È tra il 1899 e il 1902 che in molti comuni della Capitanata nascono le prime leghe di resistenza dei contadini, dei cavamonti e dei muratori. Sorsero spontaneamente, per le notizie degli scioperi che investono le città e le campagne del Nord e sull’esempio di quanto avviene a Foggia, a Cerignola, a San Severo e in altri centri del foggiano. Comincia, così, a prendere una forma più definita, la necessità di organizzarsi, di unirsi e di associarsi per rivendicare una contrattazione collettiva. Alla base delle prime rivendicazioni vi sono richieste per salari più alti, la riduzione dell’orario di lavoro, il riconoscimento del diritto al riposo festivo e alla sospensione del lavoro durante le piogge, la gestione del collocamento da parte delle leghe.
Intorno alle leghe dei contadini, dei pastai e degli spazzini, comincia un dibattito che viene portato avanti dai socialisti. Consapevoli che devono puntare ad una migliore organizzazione le masse. Il passo successivo alla fondazione delle leghe è la loro organizzazione, cioè l’organizzazione d’una rete territoriale.
In un documento del del 24 aprile 1902, allorché i socialisti spingono per la costituzione della Camera del Lavoro, è riportato il resoconto di una riunione: “I rappresentanti delle diverse associazioni operaie di Foggia, invitate nella Lega dei contadini per la costituzione della Camera del Lavoro, deliberano di riferire in seno alle proprie associazioni l’esito dell’adunanza e di invitare e nominare ciascuno un proprio rappresentante per la riunione di martedì.” Un ordine del giorno che nascondeva le difficoltà da, parte del gruppo dirigente socialista, di spiegare il senso della organizzazione territoriale. Le classi popolari avevano capito che la lega consentiva loro di stare insieme e di difendere e tutelare i propri diritti. Ma non bastava un sindacato di categoria, era necessario che le categorie si mettessero insieme. Anche se una delle caratteristiche della Camera del Lavoro di Foggia sarà una forte autonomia. Molte saranno le leghe non aderiranno alle Camere del Lavoro. Per molto tempo le Camere del Lavoro non aderiranno alla Cgl, se non con un passaggio ulteriore, successivo, che avverrà durante tutti gli anni Dieci.
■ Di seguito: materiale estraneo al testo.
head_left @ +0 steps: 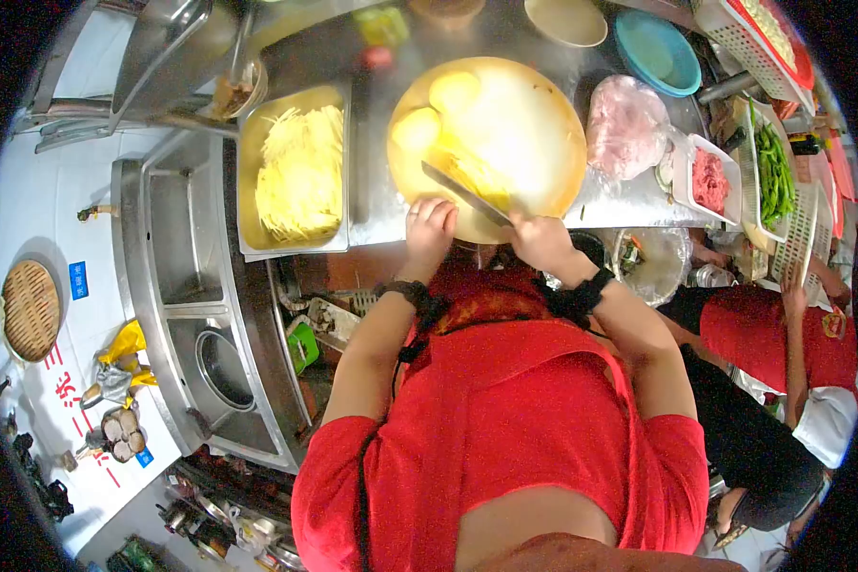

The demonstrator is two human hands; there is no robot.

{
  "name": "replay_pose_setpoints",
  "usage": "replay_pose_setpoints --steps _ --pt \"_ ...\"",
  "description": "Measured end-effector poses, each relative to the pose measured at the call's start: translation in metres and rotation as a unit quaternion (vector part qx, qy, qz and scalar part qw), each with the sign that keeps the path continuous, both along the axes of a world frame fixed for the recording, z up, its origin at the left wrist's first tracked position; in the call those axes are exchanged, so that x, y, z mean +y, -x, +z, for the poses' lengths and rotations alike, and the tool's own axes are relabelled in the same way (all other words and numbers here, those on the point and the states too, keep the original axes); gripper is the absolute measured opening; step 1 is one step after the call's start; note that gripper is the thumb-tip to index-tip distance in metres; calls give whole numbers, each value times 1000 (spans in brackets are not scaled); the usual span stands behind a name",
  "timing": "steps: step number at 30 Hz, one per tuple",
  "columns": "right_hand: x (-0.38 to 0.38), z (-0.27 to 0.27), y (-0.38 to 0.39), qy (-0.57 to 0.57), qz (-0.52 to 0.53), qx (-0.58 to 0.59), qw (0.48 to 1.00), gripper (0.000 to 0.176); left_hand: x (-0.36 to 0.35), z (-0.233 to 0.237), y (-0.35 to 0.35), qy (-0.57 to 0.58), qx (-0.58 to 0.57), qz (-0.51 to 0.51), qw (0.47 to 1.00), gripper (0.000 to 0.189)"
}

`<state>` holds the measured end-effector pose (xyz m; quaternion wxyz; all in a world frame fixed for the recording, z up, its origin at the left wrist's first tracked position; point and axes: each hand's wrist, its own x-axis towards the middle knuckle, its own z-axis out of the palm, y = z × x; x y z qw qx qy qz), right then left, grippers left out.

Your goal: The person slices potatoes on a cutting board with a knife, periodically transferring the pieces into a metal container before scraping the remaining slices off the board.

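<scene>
A round cutting board lies on the metal counter in front of me. My right hand is closed on the handle of a knife, whose blade slants across the board's near part. Against the blade's far side lie thin yellow strips. My left hand rests at the board's near-left edge with its fingers curled together; anything under them is hidden. Two pale yellow rounded pieces are at the board's upper left. Left of the board, a metal tray holds a heap of yellow strips.
Right of the board are a bag of pink meat, a white container of minced meat and a basket of green peppers. A blue bowl stands behind. A co-worker is at the right, sinks at the left.
</scene>
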<state>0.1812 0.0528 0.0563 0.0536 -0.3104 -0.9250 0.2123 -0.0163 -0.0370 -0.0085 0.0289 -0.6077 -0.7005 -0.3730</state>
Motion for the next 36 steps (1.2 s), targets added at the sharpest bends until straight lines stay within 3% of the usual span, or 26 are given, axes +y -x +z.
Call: replay_pose_setpoints --steps 3,5,7,9,10,15,17,19,23,24,25,27,33,36 --pt "11 4 -16 22 -33 6 999 25 0 4 -5 28 -33 23 999 29" --pt "21 9 -27 34 -153 7 988 26 9 9 -15 21 -75 31 997 39" --pt "33 -3 -44 30 -162 22 986 28 23 7 -28 11 -116 36 993 50" --pt "38 4 -54 283 -257 39 923 30 39 0 -42 51 -124 97 986 66" --pt "36 8 -55 304 -273 55 911 25 47 -2 -47 64 -121 104 985 69" --pt "17 -16 -54 398 -304 93 861 30 76 3 -69 66 -148 100 982 67" --pt "8 -30 -48 410 -282 125 858 29 84 3 -73 55 -148 100 982 66" --pt "2 -21 -34 488 -262 131 822 24 90 7 -74 76 -177 68 979 62" --pt "-6 -6 -20 523 -259 147 799 20 92 14 -76 79 -209 48 974 42" --pt "-8 -3 -16 541 -266 160 782 20 94 9 -77 19 -215 69 974 34" --pt "-9 -1 -15 546 -254 157 783 20 94 14 -78 -21 -205 77 976 32" --pt "-10 4 -15 477 -241 129 835 19 91 30 -74 -59 -201 80 975 32" --pt "-10 51 39 466 -163 147 857 25 74 98 -15 -115 -174 107 972 35" --pt "-13 55 88 365 -77 190 908 31 57 127 36 -143 -112 164 970 35"
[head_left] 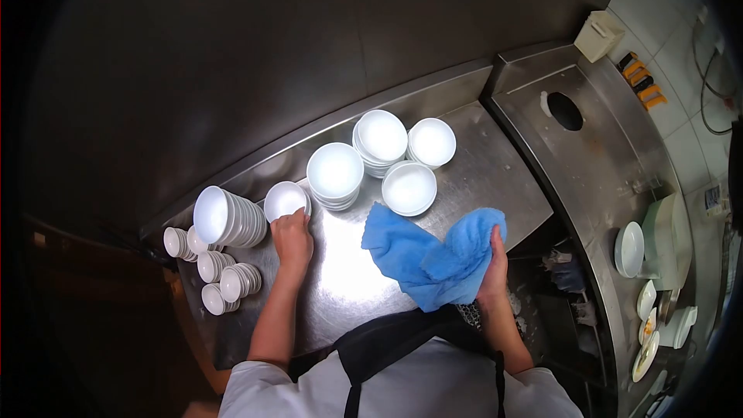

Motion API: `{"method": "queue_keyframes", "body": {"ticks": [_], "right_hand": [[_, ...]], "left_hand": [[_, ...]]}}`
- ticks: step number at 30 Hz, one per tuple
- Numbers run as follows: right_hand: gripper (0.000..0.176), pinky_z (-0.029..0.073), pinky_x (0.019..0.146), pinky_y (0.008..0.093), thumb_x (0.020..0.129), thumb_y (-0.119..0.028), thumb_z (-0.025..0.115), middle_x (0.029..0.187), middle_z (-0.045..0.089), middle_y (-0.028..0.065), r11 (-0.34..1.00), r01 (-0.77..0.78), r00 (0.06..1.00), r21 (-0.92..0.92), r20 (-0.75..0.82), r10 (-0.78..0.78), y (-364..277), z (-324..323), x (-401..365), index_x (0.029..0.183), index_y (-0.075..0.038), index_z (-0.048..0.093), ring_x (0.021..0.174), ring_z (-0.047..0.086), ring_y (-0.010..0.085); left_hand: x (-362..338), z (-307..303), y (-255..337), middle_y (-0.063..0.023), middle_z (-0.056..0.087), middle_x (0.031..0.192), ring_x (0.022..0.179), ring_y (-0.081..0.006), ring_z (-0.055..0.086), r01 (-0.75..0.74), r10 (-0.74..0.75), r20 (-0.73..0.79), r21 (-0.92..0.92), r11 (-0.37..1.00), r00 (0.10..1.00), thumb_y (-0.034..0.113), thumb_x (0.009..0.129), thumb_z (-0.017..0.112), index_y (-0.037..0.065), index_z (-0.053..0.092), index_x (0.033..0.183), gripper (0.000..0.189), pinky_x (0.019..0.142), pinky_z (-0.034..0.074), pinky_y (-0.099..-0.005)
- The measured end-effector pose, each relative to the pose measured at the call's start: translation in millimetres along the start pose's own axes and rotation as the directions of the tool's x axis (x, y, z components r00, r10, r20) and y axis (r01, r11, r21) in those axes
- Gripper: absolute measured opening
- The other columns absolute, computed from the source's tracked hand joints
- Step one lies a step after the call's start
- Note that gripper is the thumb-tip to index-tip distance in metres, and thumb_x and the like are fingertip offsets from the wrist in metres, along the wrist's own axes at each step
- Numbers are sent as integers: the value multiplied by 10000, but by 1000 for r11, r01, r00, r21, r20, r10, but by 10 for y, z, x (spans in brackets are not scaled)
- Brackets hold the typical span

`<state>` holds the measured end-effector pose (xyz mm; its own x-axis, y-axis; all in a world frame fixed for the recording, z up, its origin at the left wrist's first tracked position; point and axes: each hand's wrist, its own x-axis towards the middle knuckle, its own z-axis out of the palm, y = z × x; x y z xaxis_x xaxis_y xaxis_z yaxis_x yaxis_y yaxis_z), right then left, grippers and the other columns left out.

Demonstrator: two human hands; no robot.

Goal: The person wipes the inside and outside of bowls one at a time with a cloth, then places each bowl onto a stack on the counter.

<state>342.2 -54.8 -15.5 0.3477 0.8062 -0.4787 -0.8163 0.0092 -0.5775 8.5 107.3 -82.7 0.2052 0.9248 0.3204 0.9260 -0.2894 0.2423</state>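
My left hand [292,243] is closed at the near rim of a white bowl [285,198], which sits on the steel counter [333,263]. Just left of that bowl stands a tall, leaning stack of white bowls [213,215]; to its right is another bowl stack [335,173]. A blue cloth [433,255] hangs in my right hand [496,267], fingers wrapped at its right side. The cloth bulges into a rounded shape there, and whether something lies under it is hidden.
More white bowls [382,136] stand along the back, with a bowl [410,187] in front. Small cup stacks [240,282] fill the left end. On the right side counter are a white bowl [630,249], several plates [645,356] and a round opening [565,111].
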Motion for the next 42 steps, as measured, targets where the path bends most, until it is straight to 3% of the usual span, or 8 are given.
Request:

La data ufficiale di nascita della Camera del Lavoro di Foggia è il 26 ottobre 1902. Ecco il testo comunicato stampa ufficiale che annuncia l’evento: “La Camera del Lavoro, la cui inaugurazione non poté aver luogo l’anno scorso perché non si ritenette opportuno proclamarla quando non da tutti ne era ben compreso il valore e il significato, fu inaugurata domenica scorsa dall’oratore di giornata, l’onorevole Chiesa. Egli, dopo un discorso d’occasione, che pronunziò dinanzi a circa duecento operai delle diverse leghe convenuti nella vasta sala delle adunanze alla sede delle leghe riunite, dichiaro proclamata la Camera del Lavoro e invitò tutte le leghe a nominare un loro rappresentante. Questi, costituendo la Commissione Provvisoria, dovranno a loro volta nominare i membri della Commissione Esecutiva che regolerà e disimpegnerà tutte quelle pratiche necessarie perché la Camera del Lavoro funzioni proficuamente ed energicamente”.